• [Problem to solve] Look through the entries below and extract exactly the lines from the one containing "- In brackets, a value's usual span" through the one containing "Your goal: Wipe", ends included.

• [Records from a collection]
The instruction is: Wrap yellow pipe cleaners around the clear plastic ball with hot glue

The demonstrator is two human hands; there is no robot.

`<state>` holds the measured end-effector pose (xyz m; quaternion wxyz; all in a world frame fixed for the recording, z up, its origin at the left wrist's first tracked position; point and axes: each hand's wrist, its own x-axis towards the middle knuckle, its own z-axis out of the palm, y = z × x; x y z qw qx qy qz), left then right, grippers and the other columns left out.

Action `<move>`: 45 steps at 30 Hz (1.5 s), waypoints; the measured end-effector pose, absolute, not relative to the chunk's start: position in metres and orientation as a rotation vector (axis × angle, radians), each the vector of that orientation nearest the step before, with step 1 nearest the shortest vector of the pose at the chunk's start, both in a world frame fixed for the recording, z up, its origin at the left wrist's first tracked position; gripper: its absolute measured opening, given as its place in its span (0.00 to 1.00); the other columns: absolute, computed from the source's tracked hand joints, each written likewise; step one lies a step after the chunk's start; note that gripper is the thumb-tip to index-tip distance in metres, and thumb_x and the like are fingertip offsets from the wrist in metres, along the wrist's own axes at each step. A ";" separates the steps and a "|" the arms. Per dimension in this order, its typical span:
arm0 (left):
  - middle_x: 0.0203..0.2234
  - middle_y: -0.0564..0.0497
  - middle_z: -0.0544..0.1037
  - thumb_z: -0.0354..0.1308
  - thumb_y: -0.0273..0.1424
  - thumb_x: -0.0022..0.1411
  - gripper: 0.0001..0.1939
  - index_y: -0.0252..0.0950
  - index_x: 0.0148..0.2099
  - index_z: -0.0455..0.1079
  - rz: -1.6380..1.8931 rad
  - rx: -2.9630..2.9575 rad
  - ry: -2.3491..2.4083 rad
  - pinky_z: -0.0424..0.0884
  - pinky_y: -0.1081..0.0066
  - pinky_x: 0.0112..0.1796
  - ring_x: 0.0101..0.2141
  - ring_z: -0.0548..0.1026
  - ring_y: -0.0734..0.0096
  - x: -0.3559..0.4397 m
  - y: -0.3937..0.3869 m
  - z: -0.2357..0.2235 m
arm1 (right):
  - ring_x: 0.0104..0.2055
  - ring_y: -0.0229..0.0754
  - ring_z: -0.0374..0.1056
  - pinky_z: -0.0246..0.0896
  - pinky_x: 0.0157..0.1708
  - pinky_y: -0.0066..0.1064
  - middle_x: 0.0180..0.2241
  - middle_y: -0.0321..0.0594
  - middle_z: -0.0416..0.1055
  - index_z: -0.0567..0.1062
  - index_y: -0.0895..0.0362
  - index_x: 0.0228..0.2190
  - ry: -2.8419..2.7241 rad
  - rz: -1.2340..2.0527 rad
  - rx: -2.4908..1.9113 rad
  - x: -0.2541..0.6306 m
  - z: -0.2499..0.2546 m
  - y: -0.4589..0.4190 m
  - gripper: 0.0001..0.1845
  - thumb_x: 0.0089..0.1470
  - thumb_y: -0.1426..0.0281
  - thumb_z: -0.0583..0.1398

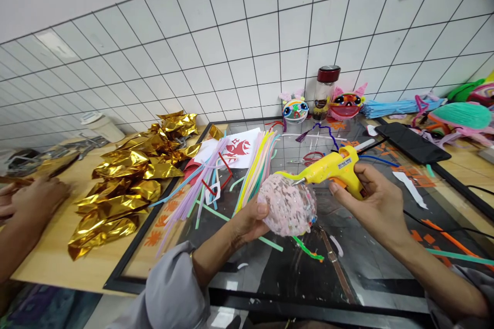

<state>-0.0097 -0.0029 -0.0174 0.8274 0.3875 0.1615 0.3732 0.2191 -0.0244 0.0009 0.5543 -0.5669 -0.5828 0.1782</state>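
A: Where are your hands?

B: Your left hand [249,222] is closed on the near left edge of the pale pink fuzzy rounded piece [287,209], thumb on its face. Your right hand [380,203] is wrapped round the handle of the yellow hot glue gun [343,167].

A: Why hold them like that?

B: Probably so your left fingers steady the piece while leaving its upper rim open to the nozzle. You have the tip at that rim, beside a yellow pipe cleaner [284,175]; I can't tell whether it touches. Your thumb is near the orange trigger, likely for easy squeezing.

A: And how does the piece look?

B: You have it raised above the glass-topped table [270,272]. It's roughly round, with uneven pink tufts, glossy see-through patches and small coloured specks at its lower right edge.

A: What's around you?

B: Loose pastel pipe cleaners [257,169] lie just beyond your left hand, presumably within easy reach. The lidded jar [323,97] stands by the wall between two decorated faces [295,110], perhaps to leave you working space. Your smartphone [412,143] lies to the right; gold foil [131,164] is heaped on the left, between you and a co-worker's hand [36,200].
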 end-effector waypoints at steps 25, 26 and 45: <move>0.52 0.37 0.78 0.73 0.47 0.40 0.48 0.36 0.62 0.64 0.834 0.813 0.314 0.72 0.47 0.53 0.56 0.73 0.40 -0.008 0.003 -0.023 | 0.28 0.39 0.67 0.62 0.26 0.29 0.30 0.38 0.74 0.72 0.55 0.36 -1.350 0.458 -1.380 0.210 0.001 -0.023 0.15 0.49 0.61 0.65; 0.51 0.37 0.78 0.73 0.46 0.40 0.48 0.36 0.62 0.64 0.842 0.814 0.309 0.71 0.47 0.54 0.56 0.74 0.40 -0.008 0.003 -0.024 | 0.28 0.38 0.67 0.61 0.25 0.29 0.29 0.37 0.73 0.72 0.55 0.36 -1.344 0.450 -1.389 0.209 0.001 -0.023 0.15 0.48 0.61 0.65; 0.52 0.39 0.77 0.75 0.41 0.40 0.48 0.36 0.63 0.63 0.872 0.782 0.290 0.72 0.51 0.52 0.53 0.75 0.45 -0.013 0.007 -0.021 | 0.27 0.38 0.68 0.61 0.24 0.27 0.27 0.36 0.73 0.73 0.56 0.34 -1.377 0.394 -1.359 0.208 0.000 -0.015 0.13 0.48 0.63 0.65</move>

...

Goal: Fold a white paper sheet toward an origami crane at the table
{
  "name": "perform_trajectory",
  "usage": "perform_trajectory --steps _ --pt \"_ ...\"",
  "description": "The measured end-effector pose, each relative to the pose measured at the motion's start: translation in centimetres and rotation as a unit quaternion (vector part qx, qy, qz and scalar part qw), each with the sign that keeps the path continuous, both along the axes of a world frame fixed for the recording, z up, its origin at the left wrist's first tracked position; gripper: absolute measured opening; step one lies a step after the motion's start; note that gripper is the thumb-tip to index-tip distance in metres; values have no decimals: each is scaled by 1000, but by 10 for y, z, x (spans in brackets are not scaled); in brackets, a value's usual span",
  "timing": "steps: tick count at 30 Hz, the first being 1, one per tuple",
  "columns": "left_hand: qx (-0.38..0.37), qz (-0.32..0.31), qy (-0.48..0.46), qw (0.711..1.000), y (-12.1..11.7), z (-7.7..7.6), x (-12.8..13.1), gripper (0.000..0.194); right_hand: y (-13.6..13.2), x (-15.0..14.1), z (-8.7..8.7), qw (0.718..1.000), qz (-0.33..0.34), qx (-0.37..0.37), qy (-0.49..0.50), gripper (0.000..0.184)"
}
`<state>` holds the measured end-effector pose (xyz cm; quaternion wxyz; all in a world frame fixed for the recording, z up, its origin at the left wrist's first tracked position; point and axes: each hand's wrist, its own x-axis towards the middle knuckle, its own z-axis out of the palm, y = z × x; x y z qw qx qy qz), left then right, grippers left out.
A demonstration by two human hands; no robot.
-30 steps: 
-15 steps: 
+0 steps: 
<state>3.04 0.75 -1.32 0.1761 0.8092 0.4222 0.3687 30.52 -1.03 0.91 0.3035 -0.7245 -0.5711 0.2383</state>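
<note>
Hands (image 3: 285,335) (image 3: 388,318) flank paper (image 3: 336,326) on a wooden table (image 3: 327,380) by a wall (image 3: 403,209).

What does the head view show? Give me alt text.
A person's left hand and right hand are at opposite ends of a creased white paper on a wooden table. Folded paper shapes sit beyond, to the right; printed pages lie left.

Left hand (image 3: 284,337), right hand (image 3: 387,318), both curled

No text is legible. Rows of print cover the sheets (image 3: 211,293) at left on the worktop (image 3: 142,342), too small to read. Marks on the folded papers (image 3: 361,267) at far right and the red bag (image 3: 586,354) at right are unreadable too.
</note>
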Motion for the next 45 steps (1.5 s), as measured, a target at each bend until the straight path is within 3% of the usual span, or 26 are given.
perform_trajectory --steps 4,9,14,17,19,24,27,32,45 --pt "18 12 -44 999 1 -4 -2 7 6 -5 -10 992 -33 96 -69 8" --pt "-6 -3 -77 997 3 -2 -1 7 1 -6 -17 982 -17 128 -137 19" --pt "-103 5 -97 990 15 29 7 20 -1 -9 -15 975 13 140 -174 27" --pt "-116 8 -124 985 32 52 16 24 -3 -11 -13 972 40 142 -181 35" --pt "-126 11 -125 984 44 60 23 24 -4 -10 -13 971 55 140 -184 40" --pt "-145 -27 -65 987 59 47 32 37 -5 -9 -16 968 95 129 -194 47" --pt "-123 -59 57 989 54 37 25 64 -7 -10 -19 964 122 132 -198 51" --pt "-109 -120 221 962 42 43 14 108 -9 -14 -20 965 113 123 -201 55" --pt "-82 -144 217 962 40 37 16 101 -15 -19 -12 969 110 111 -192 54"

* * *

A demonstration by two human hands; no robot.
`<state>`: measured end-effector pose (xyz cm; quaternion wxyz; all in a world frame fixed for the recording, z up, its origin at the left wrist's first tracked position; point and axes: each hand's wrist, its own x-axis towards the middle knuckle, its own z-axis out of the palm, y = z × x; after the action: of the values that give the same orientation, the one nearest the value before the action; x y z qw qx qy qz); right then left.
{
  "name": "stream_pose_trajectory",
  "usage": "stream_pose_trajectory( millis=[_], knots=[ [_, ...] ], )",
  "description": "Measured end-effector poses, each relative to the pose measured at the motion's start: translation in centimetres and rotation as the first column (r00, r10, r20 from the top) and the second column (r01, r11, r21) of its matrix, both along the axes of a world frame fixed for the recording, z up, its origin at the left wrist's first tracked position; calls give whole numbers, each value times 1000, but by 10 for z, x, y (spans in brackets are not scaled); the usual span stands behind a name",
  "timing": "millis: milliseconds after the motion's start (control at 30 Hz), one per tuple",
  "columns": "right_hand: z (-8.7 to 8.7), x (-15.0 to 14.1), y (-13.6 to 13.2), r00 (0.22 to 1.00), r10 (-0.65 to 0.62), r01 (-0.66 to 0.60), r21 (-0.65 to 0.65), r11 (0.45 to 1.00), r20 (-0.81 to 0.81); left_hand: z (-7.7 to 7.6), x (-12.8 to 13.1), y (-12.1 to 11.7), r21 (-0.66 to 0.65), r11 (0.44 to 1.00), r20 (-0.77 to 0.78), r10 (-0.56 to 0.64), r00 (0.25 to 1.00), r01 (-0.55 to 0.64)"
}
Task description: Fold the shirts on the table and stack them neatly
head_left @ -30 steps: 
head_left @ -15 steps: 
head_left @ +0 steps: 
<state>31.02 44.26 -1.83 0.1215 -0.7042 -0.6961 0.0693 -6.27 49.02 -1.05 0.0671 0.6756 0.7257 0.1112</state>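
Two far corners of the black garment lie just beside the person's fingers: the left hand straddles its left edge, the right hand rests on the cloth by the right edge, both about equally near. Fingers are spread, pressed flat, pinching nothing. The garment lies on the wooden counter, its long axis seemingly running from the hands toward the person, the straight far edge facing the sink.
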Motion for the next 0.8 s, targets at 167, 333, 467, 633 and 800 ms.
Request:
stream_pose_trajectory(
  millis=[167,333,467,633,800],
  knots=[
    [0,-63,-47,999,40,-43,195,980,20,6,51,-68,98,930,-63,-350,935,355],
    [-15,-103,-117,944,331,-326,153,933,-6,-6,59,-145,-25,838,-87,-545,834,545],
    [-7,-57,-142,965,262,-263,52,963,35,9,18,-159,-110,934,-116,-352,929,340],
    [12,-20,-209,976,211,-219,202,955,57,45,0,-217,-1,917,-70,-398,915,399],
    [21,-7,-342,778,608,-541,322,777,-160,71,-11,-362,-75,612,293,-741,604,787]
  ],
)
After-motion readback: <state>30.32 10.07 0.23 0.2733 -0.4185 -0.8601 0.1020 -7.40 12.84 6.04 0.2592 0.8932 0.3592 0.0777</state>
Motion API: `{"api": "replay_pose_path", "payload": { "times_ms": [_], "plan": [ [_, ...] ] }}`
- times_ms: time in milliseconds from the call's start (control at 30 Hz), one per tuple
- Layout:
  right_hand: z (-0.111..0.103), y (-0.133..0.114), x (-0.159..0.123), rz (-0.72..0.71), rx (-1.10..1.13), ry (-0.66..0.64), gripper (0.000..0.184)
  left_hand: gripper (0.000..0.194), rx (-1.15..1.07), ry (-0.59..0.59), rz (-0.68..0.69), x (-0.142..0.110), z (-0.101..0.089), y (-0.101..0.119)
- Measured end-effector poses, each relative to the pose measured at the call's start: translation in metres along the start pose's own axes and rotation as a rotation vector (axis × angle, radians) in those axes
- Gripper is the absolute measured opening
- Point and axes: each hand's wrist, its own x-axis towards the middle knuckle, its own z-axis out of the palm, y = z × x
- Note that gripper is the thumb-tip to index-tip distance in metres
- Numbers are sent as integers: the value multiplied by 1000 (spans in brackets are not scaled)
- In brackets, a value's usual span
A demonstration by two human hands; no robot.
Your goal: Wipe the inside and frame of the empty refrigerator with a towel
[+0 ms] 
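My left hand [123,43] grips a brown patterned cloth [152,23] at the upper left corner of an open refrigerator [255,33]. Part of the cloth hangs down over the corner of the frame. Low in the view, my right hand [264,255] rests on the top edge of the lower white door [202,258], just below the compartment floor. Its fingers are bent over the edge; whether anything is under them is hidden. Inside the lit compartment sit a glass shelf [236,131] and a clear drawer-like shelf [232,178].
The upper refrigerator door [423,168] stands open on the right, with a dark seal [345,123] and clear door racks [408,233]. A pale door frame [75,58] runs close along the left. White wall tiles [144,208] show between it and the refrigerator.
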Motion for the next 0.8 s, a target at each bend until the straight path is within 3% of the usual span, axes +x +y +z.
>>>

• [Solved exercise]
- In brackets, a value's usual span
A demonstration by two human hands; no robot.
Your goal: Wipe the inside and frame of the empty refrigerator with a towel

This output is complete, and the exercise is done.